Investors in the stalled Tameer Towers project will take legal action by the end of the month.
Investors go to court over stalled Reem Island project
ABU DHABI // Investors in the stalled Tameer Towers development will go to court this month to try to reclaim the money they sank into the Reem Island project.
Legal action will be taken after the official completion date for the development passes.
More investors are expected to sign on before arbitration proceedings begin, said Thabit Al Temimi, a legal adviser with House of Justice, the Abu Dhabi legal firm representing investors.
"The number of investors is not finalised," Mr Al Temimi said, "but it is many."
The Dh7 billion Tameer Towers project was initially meant to include four buildings consisting of residential and commercial space as well as a five-star hotel.
The first of the homes were scheduled to be handed over this year, though a new timetable released last year set a revised date of early 2013.
The developer, Tameer Holding Investment, halted construction this year after the project's contractor failed to pay workers' salaries and laid off almost all the staff.
Investors say the many project delays and a lack of communication from Tameer have forced them to take action.
"I just don't know what else I can do," said one investor. "If there's a chance I can get a refund, I will take it."
This month Tameer announced it would restart construction on two of the site's buildings in the first quarter of next year with a completion date in the last quarter of 2013.
Mr Al Tamimi said his clients would wait until the end of December to file, because a clause in most contracts allowed Tameer to extend the June completion date by six months.

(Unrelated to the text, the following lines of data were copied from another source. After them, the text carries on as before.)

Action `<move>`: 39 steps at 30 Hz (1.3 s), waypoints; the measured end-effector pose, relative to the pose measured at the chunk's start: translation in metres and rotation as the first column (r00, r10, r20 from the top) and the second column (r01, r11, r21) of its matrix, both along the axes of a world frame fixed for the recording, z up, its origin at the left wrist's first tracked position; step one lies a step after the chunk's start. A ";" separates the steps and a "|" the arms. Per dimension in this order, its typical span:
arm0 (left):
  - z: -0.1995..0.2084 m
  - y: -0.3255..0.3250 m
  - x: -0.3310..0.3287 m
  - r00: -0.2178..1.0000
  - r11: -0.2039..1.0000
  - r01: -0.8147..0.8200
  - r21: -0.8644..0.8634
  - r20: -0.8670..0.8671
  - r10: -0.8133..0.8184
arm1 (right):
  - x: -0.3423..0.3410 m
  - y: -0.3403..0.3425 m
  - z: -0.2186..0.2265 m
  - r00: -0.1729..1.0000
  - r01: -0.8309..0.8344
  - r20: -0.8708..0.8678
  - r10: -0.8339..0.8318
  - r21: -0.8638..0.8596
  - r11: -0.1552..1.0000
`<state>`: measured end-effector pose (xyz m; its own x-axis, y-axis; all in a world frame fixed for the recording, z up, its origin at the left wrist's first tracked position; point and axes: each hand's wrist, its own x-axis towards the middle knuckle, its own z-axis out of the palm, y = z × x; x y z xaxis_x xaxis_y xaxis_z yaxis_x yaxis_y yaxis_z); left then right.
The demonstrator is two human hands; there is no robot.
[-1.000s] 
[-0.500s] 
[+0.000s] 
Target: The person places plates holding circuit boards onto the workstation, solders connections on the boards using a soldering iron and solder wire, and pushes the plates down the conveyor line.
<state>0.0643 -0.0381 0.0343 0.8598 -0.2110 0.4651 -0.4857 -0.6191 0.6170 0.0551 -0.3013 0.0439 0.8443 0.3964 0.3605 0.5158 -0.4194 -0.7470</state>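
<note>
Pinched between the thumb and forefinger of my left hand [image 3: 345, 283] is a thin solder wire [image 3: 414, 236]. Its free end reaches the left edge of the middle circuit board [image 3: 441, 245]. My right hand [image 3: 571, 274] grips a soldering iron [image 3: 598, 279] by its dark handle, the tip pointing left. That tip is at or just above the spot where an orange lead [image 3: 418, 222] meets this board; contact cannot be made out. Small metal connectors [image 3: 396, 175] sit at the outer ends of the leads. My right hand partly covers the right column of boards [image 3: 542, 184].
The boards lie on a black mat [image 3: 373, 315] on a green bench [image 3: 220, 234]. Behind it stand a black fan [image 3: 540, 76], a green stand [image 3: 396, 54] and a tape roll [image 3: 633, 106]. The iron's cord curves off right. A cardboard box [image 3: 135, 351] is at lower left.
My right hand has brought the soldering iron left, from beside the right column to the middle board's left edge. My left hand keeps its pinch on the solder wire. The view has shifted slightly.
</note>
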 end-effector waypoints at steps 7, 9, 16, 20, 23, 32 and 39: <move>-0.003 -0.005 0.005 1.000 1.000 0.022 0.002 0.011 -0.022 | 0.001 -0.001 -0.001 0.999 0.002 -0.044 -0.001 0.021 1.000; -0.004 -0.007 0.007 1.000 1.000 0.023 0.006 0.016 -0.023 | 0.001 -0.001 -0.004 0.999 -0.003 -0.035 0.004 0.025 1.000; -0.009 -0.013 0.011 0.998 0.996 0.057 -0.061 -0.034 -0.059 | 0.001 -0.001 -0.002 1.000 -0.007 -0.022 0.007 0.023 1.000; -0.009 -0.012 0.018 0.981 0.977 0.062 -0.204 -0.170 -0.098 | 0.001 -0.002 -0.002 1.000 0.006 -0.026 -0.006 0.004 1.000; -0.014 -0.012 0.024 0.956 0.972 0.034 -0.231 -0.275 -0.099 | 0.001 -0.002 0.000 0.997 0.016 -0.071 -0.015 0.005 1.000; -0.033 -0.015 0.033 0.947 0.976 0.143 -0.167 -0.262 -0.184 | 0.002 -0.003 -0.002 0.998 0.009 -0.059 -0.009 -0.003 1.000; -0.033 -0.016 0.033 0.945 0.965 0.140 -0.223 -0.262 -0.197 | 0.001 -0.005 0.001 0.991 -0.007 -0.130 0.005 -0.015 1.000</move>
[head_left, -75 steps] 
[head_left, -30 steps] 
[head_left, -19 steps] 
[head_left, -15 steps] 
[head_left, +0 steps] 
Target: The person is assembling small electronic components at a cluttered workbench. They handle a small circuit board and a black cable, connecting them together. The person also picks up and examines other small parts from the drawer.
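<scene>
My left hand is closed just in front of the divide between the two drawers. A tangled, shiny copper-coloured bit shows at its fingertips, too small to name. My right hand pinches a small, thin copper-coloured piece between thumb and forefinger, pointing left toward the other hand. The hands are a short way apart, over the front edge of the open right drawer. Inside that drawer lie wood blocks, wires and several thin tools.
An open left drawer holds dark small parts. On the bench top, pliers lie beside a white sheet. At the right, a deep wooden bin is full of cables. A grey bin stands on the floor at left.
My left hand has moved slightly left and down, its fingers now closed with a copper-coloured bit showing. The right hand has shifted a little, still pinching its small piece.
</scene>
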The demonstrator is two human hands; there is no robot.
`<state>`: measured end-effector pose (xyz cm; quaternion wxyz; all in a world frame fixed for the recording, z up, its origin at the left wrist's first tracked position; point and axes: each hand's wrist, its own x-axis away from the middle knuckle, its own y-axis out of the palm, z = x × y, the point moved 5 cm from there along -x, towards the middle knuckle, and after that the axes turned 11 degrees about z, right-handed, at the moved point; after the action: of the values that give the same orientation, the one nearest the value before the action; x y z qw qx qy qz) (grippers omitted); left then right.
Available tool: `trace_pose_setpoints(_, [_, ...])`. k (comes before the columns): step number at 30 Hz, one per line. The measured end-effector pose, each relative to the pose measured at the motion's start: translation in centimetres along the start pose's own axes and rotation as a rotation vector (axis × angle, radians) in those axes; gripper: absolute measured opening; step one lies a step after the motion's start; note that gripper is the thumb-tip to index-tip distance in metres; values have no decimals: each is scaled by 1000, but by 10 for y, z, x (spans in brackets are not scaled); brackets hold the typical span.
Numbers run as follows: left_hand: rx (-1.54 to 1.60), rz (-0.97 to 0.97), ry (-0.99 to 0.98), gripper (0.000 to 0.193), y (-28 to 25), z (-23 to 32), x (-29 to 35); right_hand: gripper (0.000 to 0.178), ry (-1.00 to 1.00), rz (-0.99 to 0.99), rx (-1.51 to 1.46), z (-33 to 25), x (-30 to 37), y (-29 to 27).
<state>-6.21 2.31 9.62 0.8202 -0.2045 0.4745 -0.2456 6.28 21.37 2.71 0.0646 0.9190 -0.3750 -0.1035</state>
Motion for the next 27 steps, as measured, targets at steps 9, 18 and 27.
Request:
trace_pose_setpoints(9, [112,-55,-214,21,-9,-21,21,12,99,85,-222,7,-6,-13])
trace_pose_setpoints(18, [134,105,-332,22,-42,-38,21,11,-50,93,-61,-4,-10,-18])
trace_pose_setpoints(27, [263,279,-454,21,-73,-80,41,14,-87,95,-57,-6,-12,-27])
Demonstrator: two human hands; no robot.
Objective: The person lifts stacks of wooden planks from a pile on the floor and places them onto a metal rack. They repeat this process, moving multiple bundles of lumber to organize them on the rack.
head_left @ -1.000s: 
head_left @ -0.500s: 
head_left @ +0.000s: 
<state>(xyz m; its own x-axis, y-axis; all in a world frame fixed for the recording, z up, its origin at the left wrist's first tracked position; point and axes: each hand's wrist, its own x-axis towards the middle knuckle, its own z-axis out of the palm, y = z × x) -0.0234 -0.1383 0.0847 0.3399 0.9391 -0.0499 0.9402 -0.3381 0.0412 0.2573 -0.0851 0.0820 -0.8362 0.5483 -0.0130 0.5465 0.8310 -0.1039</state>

"Problems with the construction are not the fault of the purchaser," Mr Al Tamimi said. "They can't wait until past the completion date to even start building. Even if they start next year, they expect people to wait all this time?"
One investor said he planned to "wait and see" before taking any action.
"I want to see what happens with the arbitration and if they start building next year, as promised," he said.
Mr Al Tamimi said he was confident he could win the case for his clients, who number more than 65, although not all of them will participate in the arbitration.
By law, arbitration proceedings cannot extend longer than six months without both parties' consent.
"So by the middle of next year, we should see some resolution," Mr Al Tamimi said.
At least three court cases are pending against Tameer related to the Tameer Towers project.